In 1933 thousands of intellectuals, artists, writers, militants and other opponents of the Nazi regime fled Germany. They were, in the words of Heinrich Mann, “the best of Germany,” refusing to remain citizens in this new state that legalized terror and brutality.

Exiled across the world, they continued the fight against Nazism in prose, poetry, painting, architecture, film and theater. Weimar in Exile follows these lives, from the rise of national socialism to their return to a ruined homeland, retracing their stories, struggles, setbacks and rare victories.

The dignity in exile of Walter Benjamin, Ernst Bloch, Bertolt Brecht, Alfred Döblin, Hanns Eisler, Heinrich Mann, Thomas Mann, Anna Seghers, Ernst Toller, Stefan Zweig and many others provides a counterpoint to the story of Germany under the Nazis.

Reviews

“A magisterial study.”

“Jean-Michel Palmier’s book establishes more fully than any other the extent of emigration of Germany’s greatest minds and talents, and that neither the exiles nor Germany ever fully recovered.”

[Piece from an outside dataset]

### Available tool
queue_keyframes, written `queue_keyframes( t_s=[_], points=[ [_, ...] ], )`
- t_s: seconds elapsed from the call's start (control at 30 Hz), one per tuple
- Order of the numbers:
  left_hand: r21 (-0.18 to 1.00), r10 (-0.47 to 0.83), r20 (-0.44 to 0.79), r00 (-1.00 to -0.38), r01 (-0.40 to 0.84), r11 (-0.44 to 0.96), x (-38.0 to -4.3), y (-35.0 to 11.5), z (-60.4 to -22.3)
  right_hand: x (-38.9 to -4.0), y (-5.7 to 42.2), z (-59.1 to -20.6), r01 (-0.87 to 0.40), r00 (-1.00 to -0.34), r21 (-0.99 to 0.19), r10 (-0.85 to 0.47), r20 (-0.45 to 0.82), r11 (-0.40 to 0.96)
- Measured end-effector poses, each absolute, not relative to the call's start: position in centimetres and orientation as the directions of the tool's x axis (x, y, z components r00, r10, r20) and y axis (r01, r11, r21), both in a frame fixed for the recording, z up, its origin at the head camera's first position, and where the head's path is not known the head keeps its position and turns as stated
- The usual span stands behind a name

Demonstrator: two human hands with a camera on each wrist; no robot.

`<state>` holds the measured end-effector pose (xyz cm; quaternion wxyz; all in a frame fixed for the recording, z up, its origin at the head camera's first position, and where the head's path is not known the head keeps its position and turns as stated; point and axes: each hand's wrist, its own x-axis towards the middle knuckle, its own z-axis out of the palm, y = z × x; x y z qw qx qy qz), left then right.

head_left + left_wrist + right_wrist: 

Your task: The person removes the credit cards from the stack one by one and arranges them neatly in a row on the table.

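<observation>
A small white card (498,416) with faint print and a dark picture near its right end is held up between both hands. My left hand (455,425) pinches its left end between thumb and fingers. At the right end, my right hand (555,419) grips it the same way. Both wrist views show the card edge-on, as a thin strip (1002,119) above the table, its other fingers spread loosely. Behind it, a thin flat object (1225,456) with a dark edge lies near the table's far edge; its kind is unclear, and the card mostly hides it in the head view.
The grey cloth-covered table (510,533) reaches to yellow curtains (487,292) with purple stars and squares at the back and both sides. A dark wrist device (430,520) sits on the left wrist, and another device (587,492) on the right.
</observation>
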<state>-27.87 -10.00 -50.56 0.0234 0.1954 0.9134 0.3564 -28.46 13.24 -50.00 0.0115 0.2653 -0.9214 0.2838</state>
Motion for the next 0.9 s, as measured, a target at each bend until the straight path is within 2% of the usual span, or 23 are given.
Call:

“A monumental study, an impressive testament to the experiences, achievements and far-reaching influences of the refugees.”

“Jean-Michel Palmier published books on Georg Trakl, Hegel, Lenin, Lacan and Marcuse, as well as studies on German expressionism and a great work on the fate of anti-Nazi intellectuals, Weimar in Exile, celebrated by the Académie française. Everything fascinated him. He was a scholar who anxiously, almost mystically, quested after knowledge, and reminded one of a medieval philosopher even more than of a Renaissance man of letters. He was obsessed with art and culture. He was a surveyor of the past who tracked its faintest traces.”

“A monumental work.”

“This is an extraordinary book: in its historical breadth, its command of literature, documents, and archival material, its ambitious scope, and its sweeping judgments.”